▸ **Problem details**
Tally every line of the records below that includes "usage", and reply with the total alone.

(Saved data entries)
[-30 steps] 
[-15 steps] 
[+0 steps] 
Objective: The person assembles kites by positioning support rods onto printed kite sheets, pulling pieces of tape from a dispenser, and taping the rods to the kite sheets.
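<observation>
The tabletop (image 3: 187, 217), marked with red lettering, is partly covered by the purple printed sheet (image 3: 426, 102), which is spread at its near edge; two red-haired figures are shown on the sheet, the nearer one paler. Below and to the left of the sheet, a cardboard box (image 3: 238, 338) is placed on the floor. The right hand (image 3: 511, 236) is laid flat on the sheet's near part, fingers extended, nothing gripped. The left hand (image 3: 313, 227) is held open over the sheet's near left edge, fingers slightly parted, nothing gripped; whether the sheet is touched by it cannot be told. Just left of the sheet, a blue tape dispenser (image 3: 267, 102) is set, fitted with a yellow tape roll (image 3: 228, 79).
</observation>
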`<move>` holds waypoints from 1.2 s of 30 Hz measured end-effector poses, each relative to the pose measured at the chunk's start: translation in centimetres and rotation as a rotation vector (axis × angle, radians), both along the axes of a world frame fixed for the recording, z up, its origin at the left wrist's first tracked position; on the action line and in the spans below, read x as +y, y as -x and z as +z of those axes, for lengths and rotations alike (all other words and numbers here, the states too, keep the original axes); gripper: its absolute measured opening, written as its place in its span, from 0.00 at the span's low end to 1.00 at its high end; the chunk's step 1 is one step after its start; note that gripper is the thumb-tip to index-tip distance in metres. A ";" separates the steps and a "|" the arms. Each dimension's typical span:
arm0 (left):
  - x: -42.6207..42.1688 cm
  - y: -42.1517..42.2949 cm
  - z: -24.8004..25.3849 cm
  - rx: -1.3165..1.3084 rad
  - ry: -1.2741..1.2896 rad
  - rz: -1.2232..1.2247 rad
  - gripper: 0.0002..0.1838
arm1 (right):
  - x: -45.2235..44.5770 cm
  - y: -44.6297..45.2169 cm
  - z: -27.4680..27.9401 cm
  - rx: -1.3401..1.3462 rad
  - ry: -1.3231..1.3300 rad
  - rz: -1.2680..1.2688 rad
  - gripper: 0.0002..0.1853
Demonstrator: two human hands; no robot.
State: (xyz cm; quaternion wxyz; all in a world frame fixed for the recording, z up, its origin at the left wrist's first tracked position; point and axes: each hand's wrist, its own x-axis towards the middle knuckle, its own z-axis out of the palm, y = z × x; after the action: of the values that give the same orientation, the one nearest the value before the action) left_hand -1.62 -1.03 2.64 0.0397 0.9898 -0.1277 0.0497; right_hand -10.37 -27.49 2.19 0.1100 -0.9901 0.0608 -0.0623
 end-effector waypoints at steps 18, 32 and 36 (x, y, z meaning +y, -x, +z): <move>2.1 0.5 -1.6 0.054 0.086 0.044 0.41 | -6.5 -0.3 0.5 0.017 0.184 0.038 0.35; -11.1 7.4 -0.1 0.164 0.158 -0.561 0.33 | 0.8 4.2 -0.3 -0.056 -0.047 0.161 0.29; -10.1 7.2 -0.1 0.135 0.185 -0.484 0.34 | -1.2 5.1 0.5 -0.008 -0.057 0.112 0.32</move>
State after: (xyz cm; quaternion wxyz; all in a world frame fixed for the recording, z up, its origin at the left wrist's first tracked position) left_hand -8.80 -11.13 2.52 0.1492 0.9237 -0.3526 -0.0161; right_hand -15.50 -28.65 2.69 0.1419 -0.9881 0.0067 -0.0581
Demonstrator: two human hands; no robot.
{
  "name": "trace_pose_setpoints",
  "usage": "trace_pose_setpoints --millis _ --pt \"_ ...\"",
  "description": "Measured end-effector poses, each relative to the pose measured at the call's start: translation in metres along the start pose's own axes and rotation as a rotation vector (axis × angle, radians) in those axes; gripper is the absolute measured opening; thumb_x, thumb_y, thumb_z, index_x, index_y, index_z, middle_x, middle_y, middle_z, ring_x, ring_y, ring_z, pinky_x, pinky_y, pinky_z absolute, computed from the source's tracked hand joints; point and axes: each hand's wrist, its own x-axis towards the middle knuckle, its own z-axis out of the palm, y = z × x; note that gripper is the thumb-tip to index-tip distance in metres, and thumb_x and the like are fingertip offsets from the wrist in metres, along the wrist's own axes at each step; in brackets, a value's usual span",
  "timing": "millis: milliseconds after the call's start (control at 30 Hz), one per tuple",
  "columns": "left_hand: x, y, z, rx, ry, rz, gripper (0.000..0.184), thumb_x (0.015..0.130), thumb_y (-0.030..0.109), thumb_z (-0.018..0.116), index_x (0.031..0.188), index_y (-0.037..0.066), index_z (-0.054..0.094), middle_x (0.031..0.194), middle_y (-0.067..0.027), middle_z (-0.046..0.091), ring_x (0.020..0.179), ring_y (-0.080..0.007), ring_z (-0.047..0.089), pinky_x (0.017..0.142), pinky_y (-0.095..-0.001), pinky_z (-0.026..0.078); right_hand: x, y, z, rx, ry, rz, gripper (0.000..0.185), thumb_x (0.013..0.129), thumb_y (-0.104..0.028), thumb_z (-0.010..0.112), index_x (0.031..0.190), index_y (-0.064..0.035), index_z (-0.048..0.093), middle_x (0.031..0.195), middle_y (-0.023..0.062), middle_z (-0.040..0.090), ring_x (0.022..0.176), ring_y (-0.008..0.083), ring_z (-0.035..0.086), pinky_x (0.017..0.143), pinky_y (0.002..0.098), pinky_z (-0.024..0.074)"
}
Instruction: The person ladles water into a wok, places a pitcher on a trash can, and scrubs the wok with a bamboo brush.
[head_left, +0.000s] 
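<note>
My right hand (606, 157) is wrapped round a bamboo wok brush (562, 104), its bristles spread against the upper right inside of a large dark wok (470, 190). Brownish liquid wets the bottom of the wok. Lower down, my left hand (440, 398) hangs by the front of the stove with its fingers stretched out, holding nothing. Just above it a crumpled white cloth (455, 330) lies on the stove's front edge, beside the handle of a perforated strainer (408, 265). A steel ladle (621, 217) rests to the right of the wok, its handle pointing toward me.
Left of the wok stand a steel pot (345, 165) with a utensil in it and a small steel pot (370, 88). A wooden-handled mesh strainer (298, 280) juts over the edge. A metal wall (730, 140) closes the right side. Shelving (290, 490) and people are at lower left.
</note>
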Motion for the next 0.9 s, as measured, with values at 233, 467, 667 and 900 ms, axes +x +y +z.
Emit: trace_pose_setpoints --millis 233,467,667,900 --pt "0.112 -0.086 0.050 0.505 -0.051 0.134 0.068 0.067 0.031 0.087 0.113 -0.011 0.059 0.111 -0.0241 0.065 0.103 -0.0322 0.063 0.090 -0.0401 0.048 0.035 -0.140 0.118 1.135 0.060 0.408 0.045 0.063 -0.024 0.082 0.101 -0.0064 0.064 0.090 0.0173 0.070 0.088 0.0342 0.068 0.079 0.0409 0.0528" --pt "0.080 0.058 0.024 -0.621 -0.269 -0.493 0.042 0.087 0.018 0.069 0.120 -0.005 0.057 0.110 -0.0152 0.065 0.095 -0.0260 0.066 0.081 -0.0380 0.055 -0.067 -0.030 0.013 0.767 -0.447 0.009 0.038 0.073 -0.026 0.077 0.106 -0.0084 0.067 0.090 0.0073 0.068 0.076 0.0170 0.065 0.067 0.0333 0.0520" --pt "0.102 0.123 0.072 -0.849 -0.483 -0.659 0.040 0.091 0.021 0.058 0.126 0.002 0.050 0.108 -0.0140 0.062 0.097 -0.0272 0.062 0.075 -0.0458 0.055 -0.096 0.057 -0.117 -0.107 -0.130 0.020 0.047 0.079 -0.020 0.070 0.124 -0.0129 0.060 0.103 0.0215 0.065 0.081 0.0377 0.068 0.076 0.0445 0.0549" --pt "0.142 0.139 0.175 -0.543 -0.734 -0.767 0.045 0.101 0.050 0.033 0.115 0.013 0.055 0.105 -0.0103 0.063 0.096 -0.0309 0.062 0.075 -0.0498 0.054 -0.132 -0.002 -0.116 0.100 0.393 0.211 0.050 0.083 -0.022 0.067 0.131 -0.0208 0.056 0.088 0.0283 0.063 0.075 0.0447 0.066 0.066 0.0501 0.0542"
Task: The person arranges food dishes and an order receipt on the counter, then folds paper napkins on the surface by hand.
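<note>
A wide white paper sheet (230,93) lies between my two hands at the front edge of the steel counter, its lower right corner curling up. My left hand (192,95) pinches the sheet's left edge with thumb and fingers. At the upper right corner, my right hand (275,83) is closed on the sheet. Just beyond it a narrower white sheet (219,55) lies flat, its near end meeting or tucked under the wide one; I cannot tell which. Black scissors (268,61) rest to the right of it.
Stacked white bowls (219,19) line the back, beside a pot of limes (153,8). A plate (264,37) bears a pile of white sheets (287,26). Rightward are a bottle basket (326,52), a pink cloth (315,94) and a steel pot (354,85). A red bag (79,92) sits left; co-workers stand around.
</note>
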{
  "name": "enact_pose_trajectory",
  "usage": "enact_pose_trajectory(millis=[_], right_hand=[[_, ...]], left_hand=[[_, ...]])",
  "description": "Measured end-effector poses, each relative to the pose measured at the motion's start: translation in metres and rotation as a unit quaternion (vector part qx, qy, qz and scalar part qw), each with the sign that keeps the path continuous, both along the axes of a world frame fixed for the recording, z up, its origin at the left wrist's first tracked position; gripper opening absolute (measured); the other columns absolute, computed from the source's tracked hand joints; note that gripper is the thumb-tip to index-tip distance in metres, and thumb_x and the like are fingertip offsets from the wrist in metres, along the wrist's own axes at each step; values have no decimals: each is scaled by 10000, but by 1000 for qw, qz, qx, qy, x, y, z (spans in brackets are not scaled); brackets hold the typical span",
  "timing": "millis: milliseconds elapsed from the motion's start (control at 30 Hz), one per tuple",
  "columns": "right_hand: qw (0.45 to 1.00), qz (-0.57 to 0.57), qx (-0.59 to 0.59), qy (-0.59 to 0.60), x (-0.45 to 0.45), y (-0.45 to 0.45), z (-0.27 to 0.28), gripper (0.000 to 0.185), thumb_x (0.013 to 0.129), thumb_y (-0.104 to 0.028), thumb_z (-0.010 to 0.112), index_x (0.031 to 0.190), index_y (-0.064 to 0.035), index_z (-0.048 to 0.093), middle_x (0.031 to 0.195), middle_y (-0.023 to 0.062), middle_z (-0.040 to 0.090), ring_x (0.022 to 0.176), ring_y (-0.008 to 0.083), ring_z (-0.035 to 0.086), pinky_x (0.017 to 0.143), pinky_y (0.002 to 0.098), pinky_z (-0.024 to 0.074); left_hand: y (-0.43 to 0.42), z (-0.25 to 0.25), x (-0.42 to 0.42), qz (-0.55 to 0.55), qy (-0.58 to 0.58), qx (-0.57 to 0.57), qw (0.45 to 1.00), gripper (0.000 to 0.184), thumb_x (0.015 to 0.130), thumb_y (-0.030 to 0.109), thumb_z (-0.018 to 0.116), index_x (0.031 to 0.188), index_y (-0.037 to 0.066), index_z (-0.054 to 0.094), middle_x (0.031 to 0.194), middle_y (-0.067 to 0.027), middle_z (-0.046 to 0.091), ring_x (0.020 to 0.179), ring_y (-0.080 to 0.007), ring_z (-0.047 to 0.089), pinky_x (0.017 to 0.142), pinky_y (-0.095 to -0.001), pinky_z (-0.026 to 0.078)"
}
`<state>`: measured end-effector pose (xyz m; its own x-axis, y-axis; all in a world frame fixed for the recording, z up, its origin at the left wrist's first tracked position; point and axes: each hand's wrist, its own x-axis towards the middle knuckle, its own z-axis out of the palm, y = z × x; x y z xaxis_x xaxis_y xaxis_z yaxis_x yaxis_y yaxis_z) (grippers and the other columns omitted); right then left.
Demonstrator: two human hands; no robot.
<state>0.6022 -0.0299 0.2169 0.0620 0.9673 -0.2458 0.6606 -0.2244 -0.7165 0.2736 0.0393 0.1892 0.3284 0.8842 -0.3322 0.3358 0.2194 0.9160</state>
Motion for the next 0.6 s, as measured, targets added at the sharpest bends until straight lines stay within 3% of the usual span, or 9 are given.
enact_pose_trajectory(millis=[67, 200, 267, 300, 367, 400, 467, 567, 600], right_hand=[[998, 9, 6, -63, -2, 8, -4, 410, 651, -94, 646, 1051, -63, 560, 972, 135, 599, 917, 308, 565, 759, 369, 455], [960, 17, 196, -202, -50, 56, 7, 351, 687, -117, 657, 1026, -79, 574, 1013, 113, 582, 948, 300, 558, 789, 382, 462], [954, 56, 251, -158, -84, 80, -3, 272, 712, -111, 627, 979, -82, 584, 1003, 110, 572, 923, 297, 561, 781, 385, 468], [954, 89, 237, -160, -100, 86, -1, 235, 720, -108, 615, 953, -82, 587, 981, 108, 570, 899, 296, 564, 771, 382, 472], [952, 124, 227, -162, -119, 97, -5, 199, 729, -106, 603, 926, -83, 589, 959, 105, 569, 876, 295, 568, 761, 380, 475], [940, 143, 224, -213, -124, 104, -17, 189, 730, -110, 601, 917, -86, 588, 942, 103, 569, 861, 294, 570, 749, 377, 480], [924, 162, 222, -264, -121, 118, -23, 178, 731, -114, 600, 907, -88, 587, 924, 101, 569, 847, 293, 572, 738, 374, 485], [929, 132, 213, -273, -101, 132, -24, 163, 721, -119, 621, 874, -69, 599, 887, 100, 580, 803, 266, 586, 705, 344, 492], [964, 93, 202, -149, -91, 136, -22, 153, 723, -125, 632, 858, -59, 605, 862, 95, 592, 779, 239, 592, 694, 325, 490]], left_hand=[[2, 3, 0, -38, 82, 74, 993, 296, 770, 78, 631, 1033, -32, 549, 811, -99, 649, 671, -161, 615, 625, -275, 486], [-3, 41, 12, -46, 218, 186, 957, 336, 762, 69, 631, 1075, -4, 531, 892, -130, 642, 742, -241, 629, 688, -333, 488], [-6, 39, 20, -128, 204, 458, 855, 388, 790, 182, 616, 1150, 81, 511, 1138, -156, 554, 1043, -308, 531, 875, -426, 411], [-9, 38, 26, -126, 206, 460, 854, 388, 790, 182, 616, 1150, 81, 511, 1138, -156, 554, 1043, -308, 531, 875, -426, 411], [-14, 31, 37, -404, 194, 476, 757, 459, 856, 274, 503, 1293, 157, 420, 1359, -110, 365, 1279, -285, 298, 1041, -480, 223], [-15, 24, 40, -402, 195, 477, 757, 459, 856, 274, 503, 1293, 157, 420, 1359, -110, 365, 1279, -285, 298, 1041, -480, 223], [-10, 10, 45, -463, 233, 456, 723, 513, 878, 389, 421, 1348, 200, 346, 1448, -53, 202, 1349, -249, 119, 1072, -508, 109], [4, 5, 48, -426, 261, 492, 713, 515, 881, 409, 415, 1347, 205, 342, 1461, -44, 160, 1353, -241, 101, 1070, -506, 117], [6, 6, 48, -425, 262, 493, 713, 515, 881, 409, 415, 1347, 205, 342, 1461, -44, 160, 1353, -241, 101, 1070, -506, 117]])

▸ **Response**
2